(RECORDS FOR THIS TASK)
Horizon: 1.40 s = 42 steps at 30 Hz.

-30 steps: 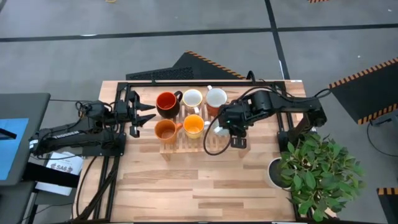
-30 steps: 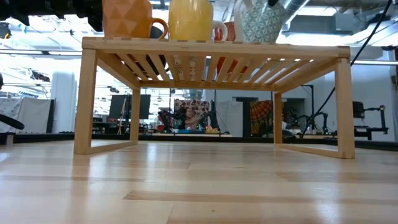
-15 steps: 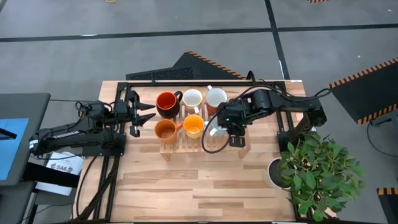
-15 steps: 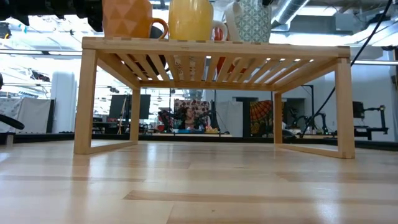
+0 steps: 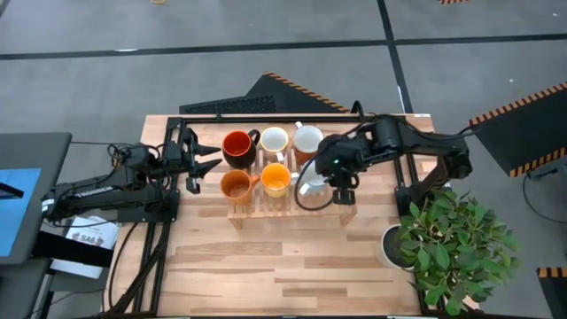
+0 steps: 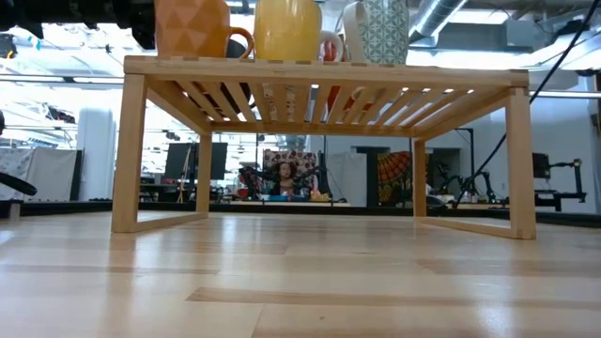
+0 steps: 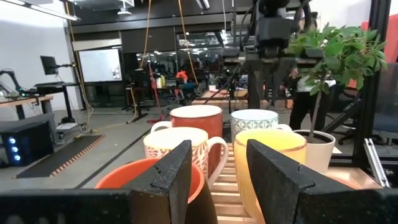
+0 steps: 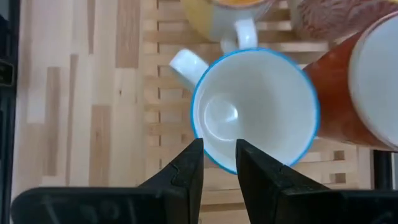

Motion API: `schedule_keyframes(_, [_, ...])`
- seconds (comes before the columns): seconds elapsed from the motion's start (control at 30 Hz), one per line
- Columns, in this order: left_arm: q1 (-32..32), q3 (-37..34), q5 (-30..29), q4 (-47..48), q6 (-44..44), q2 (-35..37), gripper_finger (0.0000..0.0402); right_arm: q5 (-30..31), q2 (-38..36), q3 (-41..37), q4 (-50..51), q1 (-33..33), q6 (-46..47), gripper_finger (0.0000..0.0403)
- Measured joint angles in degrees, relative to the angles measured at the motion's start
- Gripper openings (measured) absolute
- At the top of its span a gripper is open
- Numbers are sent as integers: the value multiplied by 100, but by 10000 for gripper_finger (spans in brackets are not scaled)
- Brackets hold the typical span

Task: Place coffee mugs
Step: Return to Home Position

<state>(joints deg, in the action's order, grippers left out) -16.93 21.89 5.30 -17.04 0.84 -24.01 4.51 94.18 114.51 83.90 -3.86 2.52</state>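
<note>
Six mugs stand on a wooden slatted rack [image 5: 266, 206]. The back row holds a dark mug with a red inside [image 5: 237, 146], a white one [image 5: 274, 140] and a brownish one [image 5: 308, 139]. The front row holds an orange mug [image 5: 235, 184], a yellow-orange one [image 5: 275, 180] and a pale blue-rimmed patterned mug [image 8: 255, 112] [image 6: 380, 33], upright on its base at the rack's front right. My right gripper [image 8: 219, 155] [image 5: 343, 190] hovers above that mug's rim, slightly open, touching nothing. My left gripper [image 5: 211, 157] [image 7: 219, 155] waits open, left of the rack.
A potted plant [image 5: 452, 241] in a white pot [image 5: 392, 245] stands at the table's right near corner, close to the right arm. A black frame [image 5: 266, 118] runs along the table's far side. Bare tabletop [image 5: 266, 266] lies in front of the rack.
The patterned mug, tilted over the rack's front right a second ago, now stands upright on the slats. My right gripper has risen from it and has left the top of the low view.
</note>
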Motion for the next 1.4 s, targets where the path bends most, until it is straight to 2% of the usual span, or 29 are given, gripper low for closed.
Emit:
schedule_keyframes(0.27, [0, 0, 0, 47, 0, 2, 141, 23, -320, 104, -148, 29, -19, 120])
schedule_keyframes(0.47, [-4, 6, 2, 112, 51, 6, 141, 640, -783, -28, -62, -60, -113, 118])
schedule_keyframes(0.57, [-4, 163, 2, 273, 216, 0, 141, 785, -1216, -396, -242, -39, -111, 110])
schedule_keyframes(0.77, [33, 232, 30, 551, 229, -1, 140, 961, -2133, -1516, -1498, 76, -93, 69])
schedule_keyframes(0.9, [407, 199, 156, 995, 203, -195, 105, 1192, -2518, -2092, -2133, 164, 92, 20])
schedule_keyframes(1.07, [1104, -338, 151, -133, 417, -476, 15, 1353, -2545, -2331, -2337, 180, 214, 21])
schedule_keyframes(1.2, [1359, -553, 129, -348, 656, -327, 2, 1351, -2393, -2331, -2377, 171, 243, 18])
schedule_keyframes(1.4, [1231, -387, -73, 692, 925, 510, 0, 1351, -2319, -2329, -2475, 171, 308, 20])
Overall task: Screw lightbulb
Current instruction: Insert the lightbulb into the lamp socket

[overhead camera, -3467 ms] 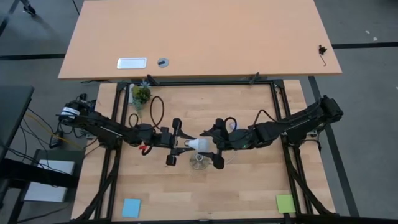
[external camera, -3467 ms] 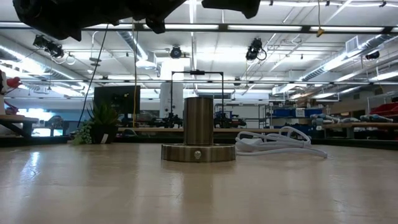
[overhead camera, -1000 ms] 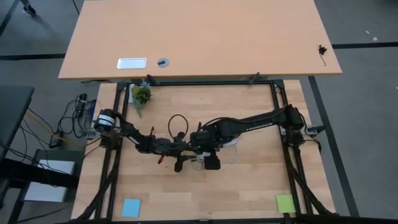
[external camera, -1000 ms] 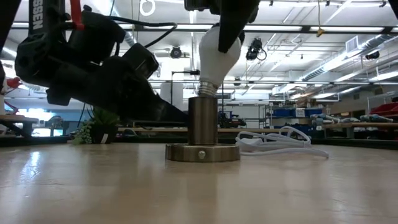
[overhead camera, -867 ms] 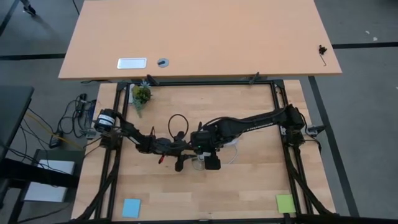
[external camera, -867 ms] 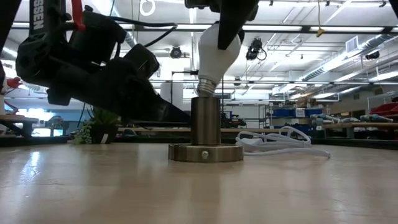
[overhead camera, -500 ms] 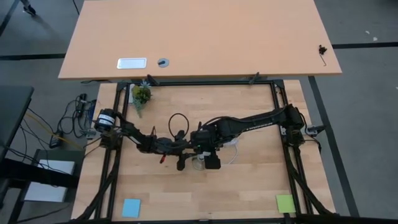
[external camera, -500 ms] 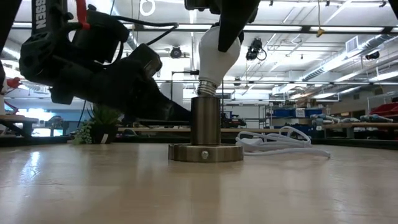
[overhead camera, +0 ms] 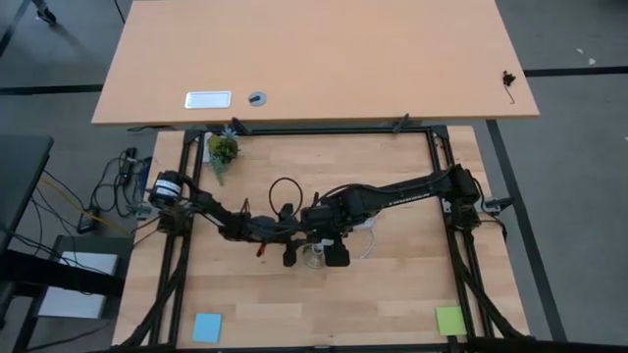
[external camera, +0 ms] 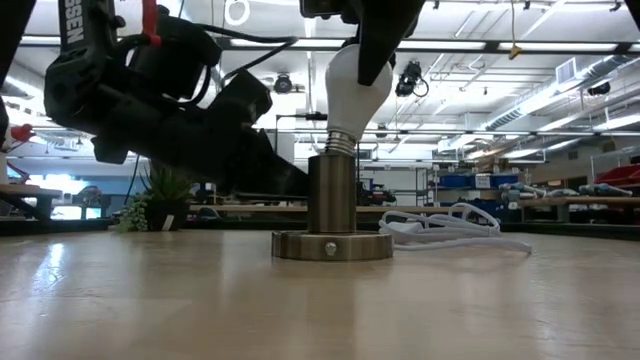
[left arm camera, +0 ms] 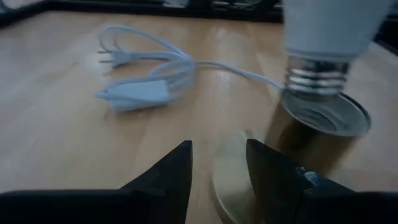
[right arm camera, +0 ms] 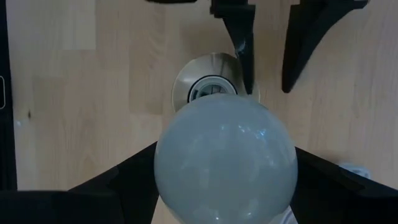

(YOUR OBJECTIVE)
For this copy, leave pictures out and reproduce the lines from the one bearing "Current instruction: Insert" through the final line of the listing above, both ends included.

(EXPECTED ANSWER)
Current instruction: Insert the lightbulb into the lamp socket

[overhead camera, -3467 ms] 
[external camera, -3467 ms] 
[overhead camera, -1000 ms] 
[external camera, -1000 ms] 
[overhead camera, -867 ms] 
[external camera, -867 ms] 
[overhead camera, -500 ms] 
[external camera, -500 ms] 
[overhead camera, +0 ms] 
[external camera, +0 ms] 
[left arm camera, +0 ms] 
[right arm camera, +0 ms] 

No further answer is expected.